__EXERCISE OBJECTIVE__
The pictures are to be omitted when the entries are reproduced exactly.

(Data items)

○ ○ ○ ○ ○

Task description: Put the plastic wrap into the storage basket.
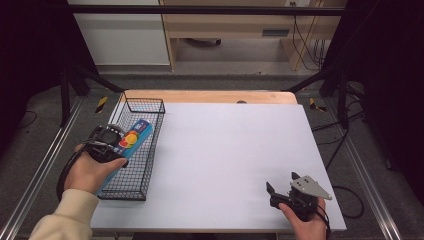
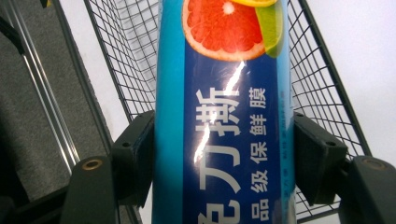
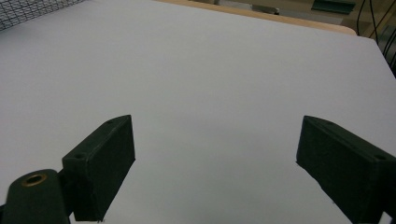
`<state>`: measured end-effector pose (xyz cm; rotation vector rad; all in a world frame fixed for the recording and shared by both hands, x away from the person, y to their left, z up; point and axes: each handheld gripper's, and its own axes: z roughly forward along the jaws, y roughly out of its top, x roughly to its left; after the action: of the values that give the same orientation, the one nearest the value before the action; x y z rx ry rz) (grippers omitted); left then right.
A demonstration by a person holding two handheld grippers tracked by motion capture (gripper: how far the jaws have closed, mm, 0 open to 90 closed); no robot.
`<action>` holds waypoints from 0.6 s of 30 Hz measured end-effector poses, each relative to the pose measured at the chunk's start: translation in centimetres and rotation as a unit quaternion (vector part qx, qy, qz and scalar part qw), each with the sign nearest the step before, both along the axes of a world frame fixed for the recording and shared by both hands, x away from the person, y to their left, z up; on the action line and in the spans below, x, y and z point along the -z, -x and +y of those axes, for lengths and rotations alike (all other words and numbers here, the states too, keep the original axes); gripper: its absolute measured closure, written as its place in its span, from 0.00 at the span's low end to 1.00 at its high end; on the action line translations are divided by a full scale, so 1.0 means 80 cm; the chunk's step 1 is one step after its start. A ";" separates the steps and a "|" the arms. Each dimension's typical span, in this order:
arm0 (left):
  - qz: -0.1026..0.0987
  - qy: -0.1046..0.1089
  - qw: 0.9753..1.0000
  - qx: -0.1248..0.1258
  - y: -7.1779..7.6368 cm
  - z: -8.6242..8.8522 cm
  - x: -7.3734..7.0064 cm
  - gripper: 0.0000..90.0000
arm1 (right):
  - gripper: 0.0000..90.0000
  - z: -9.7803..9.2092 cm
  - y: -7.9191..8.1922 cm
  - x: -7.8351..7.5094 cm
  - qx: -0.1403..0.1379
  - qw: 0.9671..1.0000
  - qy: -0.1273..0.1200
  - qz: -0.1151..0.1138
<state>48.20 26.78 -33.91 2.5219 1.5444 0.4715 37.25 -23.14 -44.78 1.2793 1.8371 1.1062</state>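
Left gripper view, blue box (image 2: 224, 116), label "保鲜膜"

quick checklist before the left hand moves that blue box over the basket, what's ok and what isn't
1. Left tongs shut on the long blue cling-film box: ok, a jaw presses each side.
2. Box above the black wire basket: ok.
3. Box lying flat on the basket floor: cannot tell.
4. Basket free of other items: cannot tell, the box and hand hide part.
5. Right tongs open, holding nothing: ok.
6. Right tongs away from the basket, over the white table surface: ok.
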 end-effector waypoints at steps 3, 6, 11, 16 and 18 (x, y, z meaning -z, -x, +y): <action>0.003 -0.001 1.000 -0.002 -0.003 -0.001 0.004 0.36 | 0.13 0.000 0.000 0.000 -0.001 1.000 0.001 0.000; 0.007 -0.007 1.000 -0.002 -0.004 -0.003 0.007 0.36 | 0.13 0.000 0.000 0.000 -0.002 1.000 0.000 0.000; 0.011 -0.013 1.000 -0.004 -0.007 -0.004 0.010 0.36 | 0.13 0.001 0.000 0.000 -0.002 1.000 -0.001 0.001; 0.015 -0.017 1.000 -0.013 -0.011 -0.002 0.015 0.36 | 0.13 0.001 0.000 0.000 -0.003 1.000 0.000 0.004; 0.016 -0.017 1.000 -0.016 -0.013 -0.002 0.017 0.36 | 0.13 0.001 0.000 0.001 -0.004 1.000 0.000 0.004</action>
<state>49.22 26.65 -35.28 2.5454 1.6050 0.4678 37.27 -23.05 -44.82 1.2790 1.8493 1.1075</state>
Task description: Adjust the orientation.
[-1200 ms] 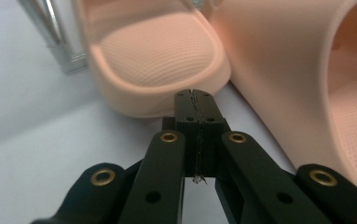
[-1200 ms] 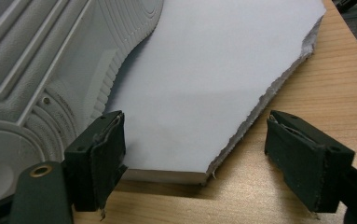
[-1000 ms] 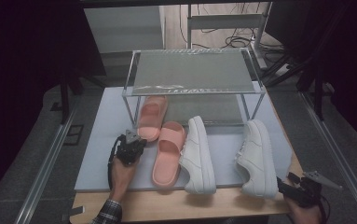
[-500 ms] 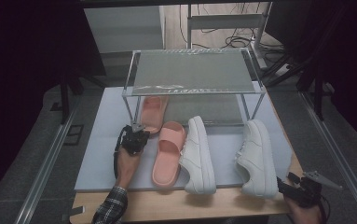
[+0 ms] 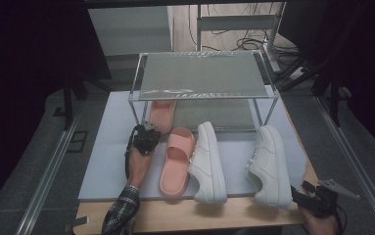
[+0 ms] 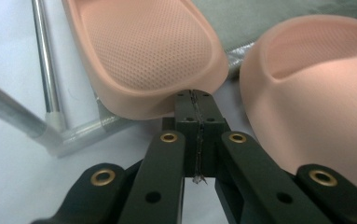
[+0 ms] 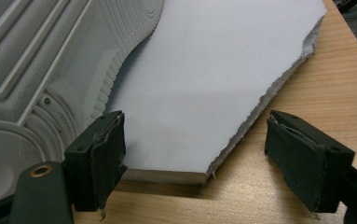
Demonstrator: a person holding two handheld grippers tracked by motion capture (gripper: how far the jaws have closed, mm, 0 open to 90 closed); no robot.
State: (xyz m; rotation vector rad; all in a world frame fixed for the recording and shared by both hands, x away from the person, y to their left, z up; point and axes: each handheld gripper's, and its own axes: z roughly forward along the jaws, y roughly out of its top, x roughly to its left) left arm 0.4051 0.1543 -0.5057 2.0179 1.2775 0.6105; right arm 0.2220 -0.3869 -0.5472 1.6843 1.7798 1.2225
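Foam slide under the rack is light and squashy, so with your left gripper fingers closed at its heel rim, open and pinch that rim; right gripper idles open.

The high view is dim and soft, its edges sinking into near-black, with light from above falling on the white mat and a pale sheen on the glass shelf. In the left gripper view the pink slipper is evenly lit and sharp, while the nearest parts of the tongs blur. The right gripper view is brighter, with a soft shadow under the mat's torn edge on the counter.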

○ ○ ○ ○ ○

__SOLUTION BELOW__
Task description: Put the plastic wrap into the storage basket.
`<state>`: measured end-effector pose (xyz cm; rotation vector rad; all in a world frame fixed for the recording and shared by both hands, x away from the person, y to their left, z up; point and axes: each handheld gripper's, and its own axes: z roughly forward along the jaws, y roughly out of its top, x roughly to its left; after the action: of the values that give the same orientation, the one nearest the value before the action; x y z rx ry rz) (grippers omitted); left then right.
A demonstration by a person holding two handheld grippers tracked by motion capture (gripper: how far the jaws have closed, mm, 0 open to 90 closed); no robot.
`<action>` holds waypoints from 0.6 s of 30 Hz measured end-effector poses, each relative to the pose measured at the chunk's start: translation in centimetres and rotation as a unit quaternion (vector part qx, qy, qz and scalar part qw), each with the sign nearest the step before, both along the axes of a world frame fixed for the recording and shared by both hands, x away from the person, y to their left, z up; on the action line and in the spans below, x, y and z point along the -z, -x and +y of those axes, for lengths and rotations alike (all other words and numbers here, the states too, keep the original axes); gripper: its absolute measured closure, written as its place in its span, from 0.00 at the span's low end to 1.00 at its high end; on the action line translations are divided by a full scale, so 1.0 means 80 cm; the chunk's step 1 is one step after its start. A ";" separates the steps and a "|" the arms. Each dimension's typical span, in this order:
arm0 (left):
  - qz: -0.1026..0.0987
  - qy: -0.1046..0.1089
  - qw: 0.9753..1.0000
  - qx: -0.1248..0.1258
  - y: -7.1779..7.6368 cm
  - z: -8.6242..8.8522 cm
  - x: -7.3734..7.0064 cm
  - gripper: 0.0000..90.0000
arm1 (right):
  - gripper: 0.0000..90.0000
  - z: -9.7803..9.2092 cm
  - y: -7.9191..8.1922 cm
  - x: -7.8351..7.5094 cm
  - qx: -0.1403..0.1379
  - qw: 0.9671..1.0000
  - qy: -0.1273..0.1200
  - qz: -0.1151..0.1138
<state>48.20 26.78 -33.91 2.5219 1.5444 0.4715 37.25 -23.14 -44.78 1.2793 1.8371 1.1062</state>
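Left gripper view, blue box (image 2: 224, 116), label "保鲜膜"

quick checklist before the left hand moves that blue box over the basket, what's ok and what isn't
1. Left tongs shut on the long blue cling-film box: ok, a jaw presses each side.
2. Box above the black wire basket: ok.
3. Box lying flat on the basket floor: cannot tell.
4. Basket free of other items: cannot tell, the box and hand hide part.
5. Right tongs open, holding nothing: ok.
6. Right tongs away from the basket, over the white table surface: ok.
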 end-effector waypoints at steps 3, 6, 11, 16 and 18 (x, y, z meaning -z, -x, +y): <action>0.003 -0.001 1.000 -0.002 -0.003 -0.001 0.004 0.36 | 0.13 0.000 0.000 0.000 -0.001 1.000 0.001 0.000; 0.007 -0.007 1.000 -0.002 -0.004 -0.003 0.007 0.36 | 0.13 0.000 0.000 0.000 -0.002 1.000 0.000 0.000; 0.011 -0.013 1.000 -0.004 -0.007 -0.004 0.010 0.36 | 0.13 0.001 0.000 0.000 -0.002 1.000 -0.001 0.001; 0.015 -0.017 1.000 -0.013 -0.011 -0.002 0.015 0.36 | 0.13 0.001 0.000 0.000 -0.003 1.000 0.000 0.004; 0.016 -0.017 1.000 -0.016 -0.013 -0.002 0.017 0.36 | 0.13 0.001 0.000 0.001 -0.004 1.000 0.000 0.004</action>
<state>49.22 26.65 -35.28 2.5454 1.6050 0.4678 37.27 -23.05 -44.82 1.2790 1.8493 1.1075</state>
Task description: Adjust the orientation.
[-1200 ms] 
[-1200 ms] 
[-1000 ms] 
[-500 ms] 
[+0 ms] 
[+0 ms] 
[+0 ms] 
Demonstrator: a person holding two handheld grippers tracked by motion capture (gripper: how far the jaws have closed, mm, 0 open to 90 closed); no robot.
State: (xyz m; rotation vector rad; all in a world frame fixed for the recording and shared by both hands, x away from the person, y to their left, z up; point and axes: each handheld gripper's, and its own axes: z roughly forward along the jaws, y roughly out of its top, x roughly to its left) left arm 0.4051 0.1543 -0.5057 2.0179 1.2775 0.6105; right arm 0.2220 -0.3869 -0.5472 1.6843 1.7798 1.2225
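Foam slide under the rack is light and squashy, so with your left gripper fingers closed at its heel rim, open and pinch that rim; right gripper idles open.

The high view is dim and soft, its edges sinking into near-black, with light from above falling on the white mat and a pale sheen on the glass shelf. In the left gripper view the pink slipper is evenly lit and sharp, while the nearest parts of the tongs blur. The right gripper view is brighter, with a soft shadow under the mat's torn edge on the counter.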

No additional output is expected for this exercise.